LookupTable was faster..
Linear search is not scalable in the way MethodDictionary uses it, but 
that doesn't have to scale at all. MethodDictionaries rarely grow large 
and #pointsTo: is faster if the capacity of the dictinary is less than 
1024 (that covers all but one MethodDictionary in my image).
LookupTable is totally unrelated to this issue. It's just an 
association-free dictionary implementation, but it still uses open 
addressing so it doesn't solve the issue with Squeak's identityHash.
It's easier to fight the issue of few keys and lots of objects with 
separate-chaining. Igor's sets/dictionaries use a linked list of 
associations for that, while my implementations uses arrays and no 
associations.
Using no associations and (separate key-value) arrays has several 
advantages over the list of associations:
- smaller memory footprint because of less objects (this means that it's 
more cache-friendly)
- better cache locality, because pointers to keys with the same hash 
use adjacent memory slots (this means that it's much more cache-friendly)
- #pointsTo: can be used with IdentityDictionaries which is much 
faster than a linear search implemented with a fully optimized loop.
This all means that LargeIdentityDictionary is 3.7x faster than 
MaIdentityDictionary for #at:ifAbsent: and 40x faster for #includesKey: 
when reaching 1000000 elements in the benchmark below, while 
MaIdentityDictionary is only 30-40% faster than IdentityDictionary (if you 
don't run into a really bad clustering.
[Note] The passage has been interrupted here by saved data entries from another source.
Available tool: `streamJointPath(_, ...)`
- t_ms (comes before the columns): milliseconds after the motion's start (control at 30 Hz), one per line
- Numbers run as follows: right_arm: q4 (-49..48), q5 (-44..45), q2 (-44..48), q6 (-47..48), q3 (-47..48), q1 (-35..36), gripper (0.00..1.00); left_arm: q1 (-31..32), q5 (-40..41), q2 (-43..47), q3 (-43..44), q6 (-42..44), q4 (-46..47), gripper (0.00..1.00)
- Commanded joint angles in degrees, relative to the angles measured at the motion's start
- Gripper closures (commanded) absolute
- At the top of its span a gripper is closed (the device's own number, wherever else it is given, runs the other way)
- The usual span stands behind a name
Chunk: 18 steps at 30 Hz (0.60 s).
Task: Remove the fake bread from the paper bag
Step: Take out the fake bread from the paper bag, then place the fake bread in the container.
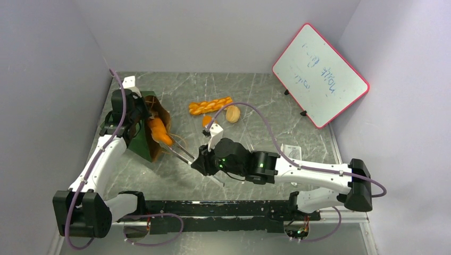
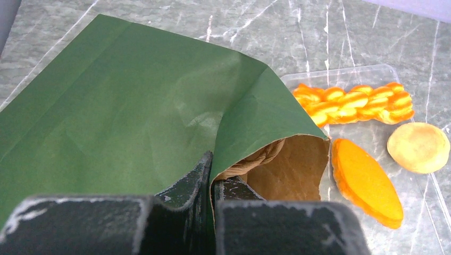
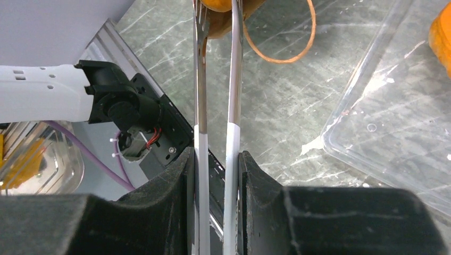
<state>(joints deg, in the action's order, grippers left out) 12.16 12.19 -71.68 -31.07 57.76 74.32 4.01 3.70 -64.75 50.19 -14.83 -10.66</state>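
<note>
My right end effector is squeezed on the metal tongs, whose tips pinch an orange roll at the mouth of the paper bag; my left end effector, clamped tight on the bag's rim, steadies it; beyond, a braided loaf and pale bun lie out

Top cam: high and behind, looking down on table. Left wrist cam: tight behind left claw, bag and braid ahead, both shared with top. Right wrist cam: tight behind right claw, looking along tongs.
</note>
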Motion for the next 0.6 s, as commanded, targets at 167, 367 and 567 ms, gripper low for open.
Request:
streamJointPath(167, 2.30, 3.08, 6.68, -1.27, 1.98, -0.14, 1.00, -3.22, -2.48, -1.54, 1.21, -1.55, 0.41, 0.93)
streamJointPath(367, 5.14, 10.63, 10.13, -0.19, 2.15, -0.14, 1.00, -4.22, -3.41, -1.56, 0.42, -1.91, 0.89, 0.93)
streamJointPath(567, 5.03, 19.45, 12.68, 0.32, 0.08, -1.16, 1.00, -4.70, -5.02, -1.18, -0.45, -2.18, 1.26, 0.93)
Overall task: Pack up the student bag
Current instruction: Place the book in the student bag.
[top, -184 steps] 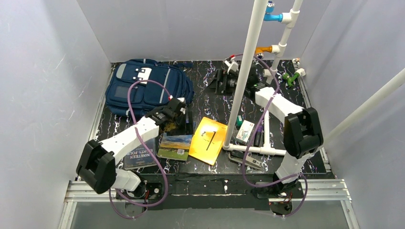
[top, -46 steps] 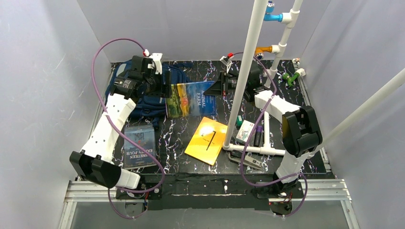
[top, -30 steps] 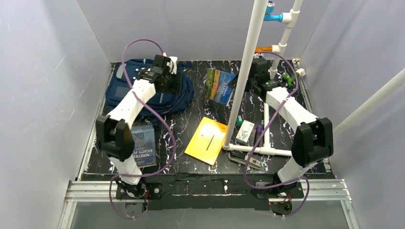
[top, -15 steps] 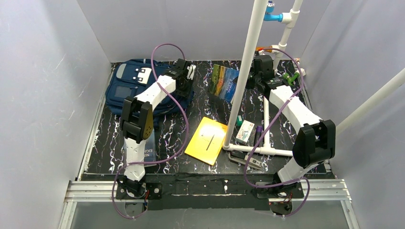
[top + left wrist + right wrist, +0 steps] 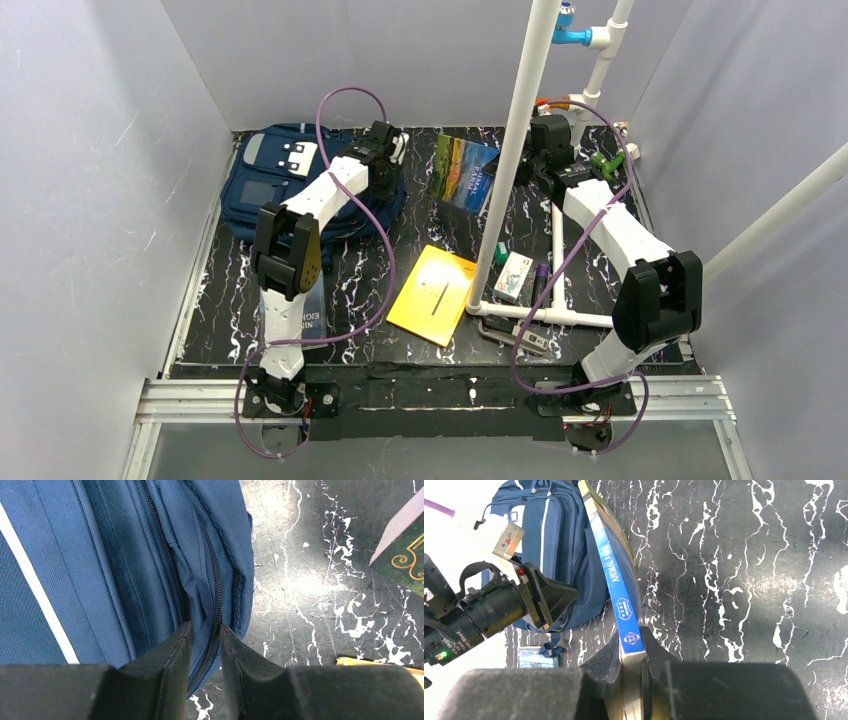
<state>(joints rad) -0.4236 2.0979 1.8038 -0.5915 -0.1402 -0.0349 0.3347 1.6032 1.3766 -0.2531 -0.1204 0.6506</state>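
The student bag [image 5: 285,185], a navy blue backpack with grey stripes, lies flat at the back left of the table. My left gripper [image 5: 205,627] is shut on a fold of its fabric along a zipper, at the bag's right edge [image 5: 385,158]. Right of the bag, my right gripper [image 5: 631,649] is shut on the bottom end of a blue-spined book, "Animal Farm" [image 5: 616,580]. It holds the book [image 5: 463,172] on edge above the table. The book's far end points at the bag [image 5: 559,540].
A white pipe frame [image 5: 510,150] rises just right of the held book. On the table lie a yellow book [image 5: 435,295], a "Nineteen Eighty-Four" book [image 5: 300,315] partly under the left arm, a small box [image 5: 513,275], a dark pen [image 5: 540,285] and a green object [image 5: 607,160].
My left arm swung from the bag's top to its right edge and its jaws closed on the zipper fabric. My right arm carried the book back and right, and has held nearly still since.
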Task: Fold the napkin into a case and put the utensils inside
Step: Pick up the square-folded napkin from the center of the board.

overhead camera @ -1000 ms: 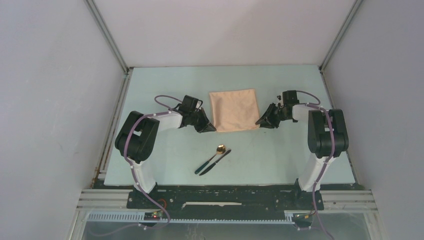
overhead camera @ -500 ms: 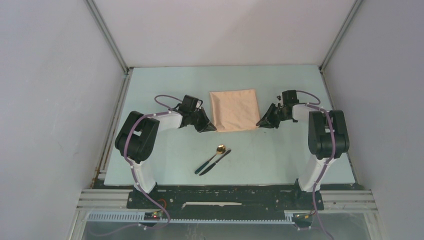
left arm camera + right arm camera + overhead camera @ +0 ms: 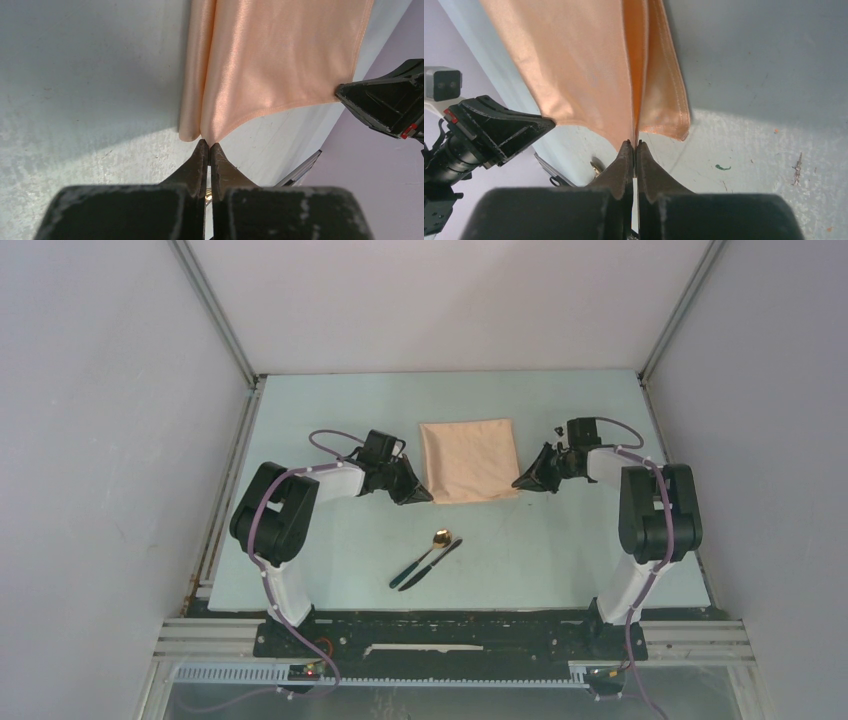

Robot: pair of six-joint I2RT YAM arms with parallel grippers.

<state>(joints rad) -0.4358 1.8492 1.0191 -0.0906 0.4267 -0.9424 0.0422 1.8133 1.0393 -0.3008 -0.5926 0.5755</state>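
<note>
The pale green table (image 3: 330, 420) carries 1 thin, plain peach-tan cloth napkin (image 3: 468, 460), lying as a rough square toward the far middle, well apart from the cutlery nearer the arms. It shows 2 layers at its near edge, so no narrow case exists yet.

The 2 arms reach in from either side. The left gripper (image 3: 208, 146) has its fingers pressed together on the napkin's near-left corner. The right gripper (image 3: 633, 144) pinches the near-right corner the same way. At each corner the gripped cloth rises off a layer lying flat.

I judge the folding step is in hand. The next move calls for both arms to lift together and carry that near edge evenly, keeping the cloth taut.

There are 2 utensils, side by side and touching: 1 small spoon with a gold bowl and dark handle (image 3: 420, 558), and 1 slim dark knife (image 3: 432, 564).
</note>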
With better primes the chance of 
that may be even lower, and with an extra check for clustering that may be 
totally avoided).
Of course the above numbers are only true if the #notNil send is replaced 
with == nil in MaIdentityDictionary >> #at:ifAbsent: otherwise it's 
a bit worse (MaIdentityDictionary is only 20% faster than IdentityDictionary).
The benchmark (requires the latest trunk image):
objects := Array new: 1000000 streamContents: [ :stream | 1 to: 1000000 do: [ :i | stream nextPut: Object new ] ].
objects shuffleBy: (Random seed: 36rSQUEAK). "Could be anything, since the hashes are random."
results := {
    LargeIdentityDictionary.
    MaIdentityDictionary.
    IdentityDictionary } collect: [ :dictionaryClass |
    	| objectSource |
    	objectSource := objects readStream.
    	dictionaryClass -> (Array streamContents: [ :results |
    		| dictionary newObjects firstRun oldObjects |
    		dictionary := dictionaryClass new.
    		newObjects := Array new: 10000.
    		oldObjects := nil.
    		Smalltalk garbageCollect.
    		[ dictionary size >= 1000000 ] whileFalse: [
    			1 to: 10000 do: [ :index | dictionary at: (newObjects at: index put: objectSource next) put: nil ].
    			oldObjects ifNil: [ oldObjects := newObjects copy ].
    			results nextPut: {
    				dictionary size.
    				[
    					1 to: 5 do: [ :run |
    						1 to: 10000 do: [ :index | dictionary includesKey: (oldObjects at: index) ] ].
    					1 to: 5 do: [ :run |
    						1 to: 10000 do: [ :index | dictionary includesKey: (newObjects at: index) ] ] ] timeToRun.
    				[
    					1 to: 5 do: [ :run |
    						1 to: 10000 do: [ :index | dictionary at: (oldObjects at: index) ifAbsent: nil ] ].
    					1 to: 5 do: [ :run |
    						1 to: 10000 do: [ :index | dictionary at: (newObjects at: index) ifAbsent: nil ] ] ] timeToRun } ] ]) ].
While reviewing MaDictionary and subclasses I found that #maxBuckets is 
wrong. It's okay for MaIdentityDictionary, but it won't allow an 
MaDictionary to have more than 4096 buckets.
Levente